# DEADBEATS the Dont Pay



## Buckknekkid (Feb 10, 2008)

Finally, a place to report the schmucks 

http://www.syx.ca/businessinfo/lumbermen_cir_constcredit.php :jester::jester:


----------



## Fence & Deck (Jan 23, 2006)

Lumberman's has been around for decades. I think though that unless you are a dealer, retailer or manufacturer in the lumber industry you can't join. And it's not cheap.


----------



## dirt diggler (May 14, 2006)

Buckknekkid said:


> Finally, a place to report the schmucks
> 
> http://www.syx.ca/businessinfo/lumbermen_cir_constcredit.php :jester::jester:


try actually working on writing a contract that is not made of swiss cheese --- and then maybe you won't need a place to report the schmucks


----------



## Buckknekkid (Feb 10, 2008)

*chees brain*

I use a CCDC -32 typically used in most larger construction jobs. Do you actually think thats going to stop these scumbags or do we spend more money enforcing judgements. Perhaps you should do some research before you comment.


----------



## copusbuilder (Nov 8, 2005)

dirt diggler said:


> try actually working on writing a contract that is not made of swiss cheese --- and then maybe you won't need a place to report the schmucks


Contracts that don't look like Swiss Cheese are only slightly better than those that do look like Swiss Cheese.

Try collecting off someone that doesn't want to pay.
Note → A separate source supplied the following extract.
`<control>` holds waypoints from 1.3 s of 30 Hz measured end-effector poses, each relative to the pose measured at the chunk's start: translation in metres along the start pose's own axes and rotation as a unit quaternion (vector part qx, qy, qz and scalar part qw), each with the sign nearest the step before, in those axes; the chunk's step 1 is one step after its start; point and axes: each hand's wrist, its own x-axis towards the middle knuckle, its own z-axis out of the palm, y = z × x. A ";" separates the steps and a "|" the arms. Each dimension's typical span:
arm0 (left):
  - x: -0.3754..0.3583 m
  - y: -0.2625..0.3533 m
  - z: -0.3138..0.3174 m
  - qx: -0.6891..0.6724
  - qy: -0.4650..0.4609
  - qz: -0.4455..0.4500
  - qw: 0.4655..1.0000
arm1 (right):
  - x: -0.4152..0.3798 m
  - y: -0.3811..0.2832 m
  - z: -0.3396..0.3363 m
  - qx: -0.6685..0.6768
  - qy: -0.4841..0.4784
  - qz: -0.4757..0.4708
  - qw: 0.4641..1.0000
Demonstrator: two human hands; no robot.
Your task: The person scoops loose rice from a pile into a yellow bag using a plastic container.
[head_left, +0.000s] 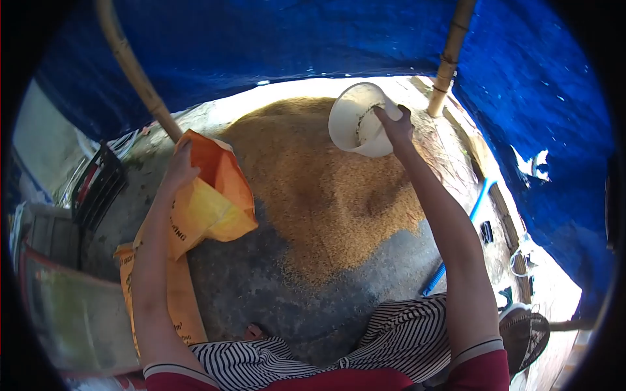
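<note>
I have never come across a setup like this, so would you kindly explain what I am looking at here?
There is no machine here: a person is working with two bare hands. The only picture comes from a camera worn on the head, looking forward and down, so the arms reach away from you. The left hand grips the edge of an open orange and yellow bag. The right hand holds a white tub by its rim, tilted so you see some bits inside. A golden-brown heap, apparently grain, is spread over the grey floor. Blue sheeting hangs behind.
</note>
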 end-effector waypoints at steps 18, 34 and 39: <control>0.029 0.225 0.210 -0.208 -0.257 0.003 0.944 | 0.031 0.056 0.001 -0.375 0.118 -0.410 0.823; 0.026 0.231 0.311 -0.297 -0.225 -0.140 0.917 | -0.025 0.083 0.057 -0.406 -0.099 -0.247 0.874; 0.024 0.220 0.312 -0.412 -0.239 -0.055 0.878 | -0.034 0.099 0.051 -0.359 -0.105 -0.221 0.901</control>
What good is a judgement when theres no enforcmant other than issuing a judgement.....It's back to court again.:no:


----------



## dirt diggler (May 14, 2006)

Buckknekkid said:


> I use a CCDC -32 typically used in most larger construction jobs. Do you actually think thats going to stop these scumbags or do we spend more money enforcing judgements. Perhaps you should do some research before you comment.
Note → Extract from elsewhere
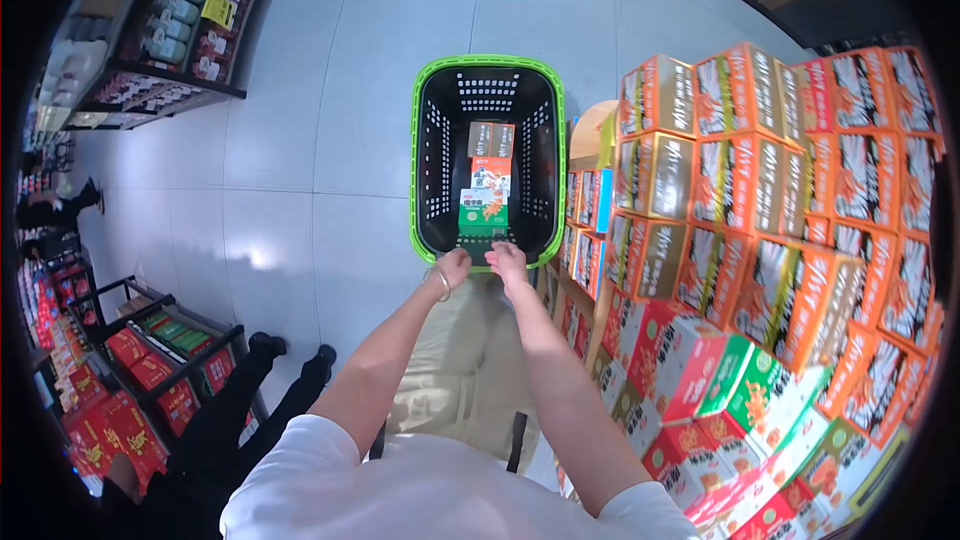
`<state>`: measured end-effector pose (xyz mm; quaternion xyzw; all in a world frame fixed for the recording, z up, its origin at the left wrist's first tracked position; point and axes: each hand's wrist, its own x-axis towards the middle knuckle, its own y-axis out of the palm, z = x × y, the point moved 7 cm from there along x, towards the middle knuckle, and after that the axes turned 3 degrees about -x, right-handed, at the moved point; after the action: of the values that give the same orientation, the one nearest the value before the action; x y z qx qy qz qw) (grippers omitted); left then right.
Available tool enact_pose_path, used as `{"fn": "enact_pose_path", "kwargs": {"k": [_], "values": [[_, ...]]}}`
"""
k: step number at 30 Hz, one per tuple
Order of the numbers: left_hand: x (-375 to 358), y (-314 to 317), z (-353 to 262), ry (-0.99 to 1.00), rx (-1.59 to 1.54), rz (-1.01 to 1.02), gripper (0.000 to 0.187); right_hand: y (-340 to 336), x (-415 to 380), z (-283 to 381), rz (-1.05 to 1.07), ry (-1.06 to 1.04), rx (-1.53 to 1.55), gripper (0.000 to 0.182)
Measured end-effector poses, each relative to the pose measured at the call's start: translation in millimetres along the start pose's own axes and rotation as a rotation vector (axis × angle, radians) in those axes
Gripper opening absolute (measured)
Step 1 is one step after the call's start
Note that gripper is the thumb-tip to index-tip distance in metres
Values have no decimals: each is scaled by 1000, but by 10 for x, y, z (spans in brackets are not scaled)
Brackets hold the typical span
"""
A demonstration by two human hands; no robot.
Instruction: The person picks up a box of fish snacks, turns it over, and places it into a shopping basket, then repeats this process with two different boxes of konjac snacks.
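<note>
A black shopping basket (433, 105) with a bright green rim stands in front of me. Inside, three boxes lie in a row: a brown one with an orange edge (492, 139), an orange and white one (491, 175) and a green and white one (484, 210), closest to me. My left hand (453, 264), with a bracelet at the wrist, is over the basket's near rim, its fingers curled; what they hold, if anything, is hidden. Beside it, my right hand (508, 259) is over the same rim, fingers apart and pointing inward, with nothing visible in them.
Stacked orange and brown cartons (740, 170) rise close on my right, above red, white and green boxes (755, 395). A shelf of bottles (175, 20) stands at the upper left. Another person's dark-clothed legs (235, 400) are at the lower left, by a rack (165, 345) of red boxes.
</note>
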<state>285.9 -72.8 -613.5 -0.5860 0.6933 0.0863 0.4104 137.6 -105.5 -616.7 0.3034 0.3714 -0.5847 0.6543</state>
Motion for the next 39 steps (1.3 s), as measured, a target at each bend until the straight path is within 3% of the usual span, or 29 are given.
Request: {"fn": "enact_pose_path", "kwargs": {"k": [4, 6, 11, 13, 18, 21, 23, 29, 37, 39], "values": [[-773, -61, -167, 18, 170, 139, 38, -77, -835, -233, -4, -49, 79, 25], [-1070, -26, -132, 59, 231, 212, 40, -156, -1084, -482, 32, -216, -36, 27], [-1839, -83, -809, 194, 401, 404, 40, -484, -2194, -528, 15, -294, 9, 22], [-2061, 9, -1070, 266, 480, 485, 39, -576, -2527, -534, 37, -303, -143, 28], [-2672, 373, -2341, 779, 895, 456, 30, -907, -3575, 12, -130, -520, 159, 23], [-3069, 621, -2960, 931, 876, 464, 28, -1133, -4073, 65, -181, -625, 280, 23], [-3400, 768, -3259, 978, 877, 595, 26, -1246, -4488, 149, -202, -690, 381, 23], [-4022, 1081, -3380, 1021, 722, 989, 26, -1495, -5207, -42, -422, -737, 402, 19], [-4230, 1051, -3288, 981, 874, 1011, 25, -1468, -5221, -121, -515, -632, 459, 19], [-4312, 929, -3367, 1100, 873, 948, 22, -1437, -5129, -108, -540, -616, 319, 20]]}}
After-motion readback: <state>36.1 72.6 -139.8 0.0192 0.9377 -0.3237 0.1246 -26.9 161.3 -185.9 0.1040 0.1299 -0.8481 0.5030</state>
Would you be able to understand your own contract? 


Would you be able to _write_ your own contract?

Do you know the terms of contract?


----------



## dirt diggler (May 14, 2006)

copusbuilder said:


> Contracts that don't look like Swiss Cheese are only slightly better than those that do look like Swiss Cheese.
> 
> Try collecting off someone that doesn't want to pay. What good is a judgement when theres no enforcmant other than issuing a judgement.....It's back to court again.:no:


yeah ... you're right - why bother with the contract in the first place? These scumbags don't pay - so what's point.


----------



## TigerFan (Apr 11, 2006)

I've got a fantastic contract and two deadbeat customers.

I have to take them to court, pay retainer for an atty, hire experts to develop reports proving the quality of my work, pay them (and the attorney) to appear for depositions, pay them (and the attorney) to correspond while building my case, pay them (and the attorney) to appear for trial, which will get delayed several times by the deadbeat's attorney, enlist my subs and employees (and their time and expense) to provide documentation, briefs and depositions to support my case..... and on and on and on.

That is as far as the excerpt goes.